Com os estudos em mãos se espera uma decisão técnica pelo modal hidroviário, esperança e sonho de empresários do sul-sudeste paraense, e que facilitaria a baixo custo o escoamento de tudo o que é e poderá ser produzido, além de dinamizar a interligação entre municípios dos cinco estados.

A hidrovia, se consumada, segundo a opinião de técnicos em logística da Secretaria de Indústria, Comércio e Mineração do Pará – Seicom, deverá levar desenvolvimento com base sustentável a todo o sul e sudeste paraense, onde a mineração, pecuária, siderurgia e o transporte das chamadas “cargas agregadas” são a fonte de emprego e renda para milhares de pessoas.

No entanto, a revelação do estudo de viabilidade, prometido, e que ainda é um impasse, terá que vir à tona a partir do governo federal, o qual será acionado no início deste ano, por forças políticas dos estados interessados, para recolocar a verba da obra, nem que seja para a construção de um primeiro trecho, para tirar do papel o projeto tão aguardado.

VERBA

“Esperamos que o governo federal cumpra com a sua parte no sentido de recolocar no PAC a verba necessária para viabilizar a hidrovia Tocantins”, confessa o titular da Seicom, David Leal, que vem fazendo do exercício do diálogo a ponte com interlocutores da mineradora Vale e do poder público federal, num esforço para garantir a viabilização dos trabalhos.

“E vamos alargar, se for necessário, o diálogo com esses estados limítrofes para discutir, explicar a importância do projeto para a região, os quatro estados”, acrescenta Leal.

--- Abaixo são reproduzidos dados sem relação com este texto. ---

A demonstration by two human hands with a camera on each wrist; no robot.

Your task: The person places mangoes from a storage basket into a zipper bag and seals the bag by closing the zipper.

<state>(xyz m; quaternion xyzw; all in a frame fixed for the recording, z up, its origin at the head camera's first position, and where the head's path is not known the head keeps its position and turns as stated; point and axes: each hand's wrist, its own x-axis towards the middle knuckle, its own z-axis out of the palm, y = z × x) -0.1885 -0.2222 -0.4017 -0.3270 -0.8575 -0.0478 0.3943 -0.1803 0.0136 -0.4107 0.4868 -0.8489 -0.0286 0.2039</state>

Por sua vez, se não concretizado o projeto, o estado do Pará poderá perder investimentos, especialmente nas regiões sul e sudeste, caso a hidrovia deixe de ser construída, de acordo com o titular da Seicom.

Se por um lado o projeto da Alpa não dependeria da hidrovia, por outro a siderúrgica Aline teria um perfil de exportar sua produção, que incluiria em seu portfólio chapas laminados para a indústria naval, máquinas de lavar, geladeiras, a chamada “linha branca” e até outros eletrodomésticos.“E a Aline significa para o Pará a possibilidade da construção do Polo Metal Mecânico de Marabá, uma expectativa enorme para os empresários daquela região, é bom não esquecer isso”, justifica o secretário da Seicom.

Mas, neste caso, o estado não vai esperar e decidiu que a construção do Polo Metal Mecânico iniciará por meio de uma parceria do governo do Pará com a Sinobras, empresa do Grupo Aço Cearense, que já decidiu duplicar e diversificar sua produção na planta do Distrito Industrial de Marába, a partir de 2014.

SONHO

A hidrovia do Tocantins é um sonho para empresários do sul e sudeste paraense, pois facilitaria, a baixo custo, o escoamento de tudo o que é e poderá ser produzido, além de dinamizar a interligação entre municípios dos cinco estados envolvidos.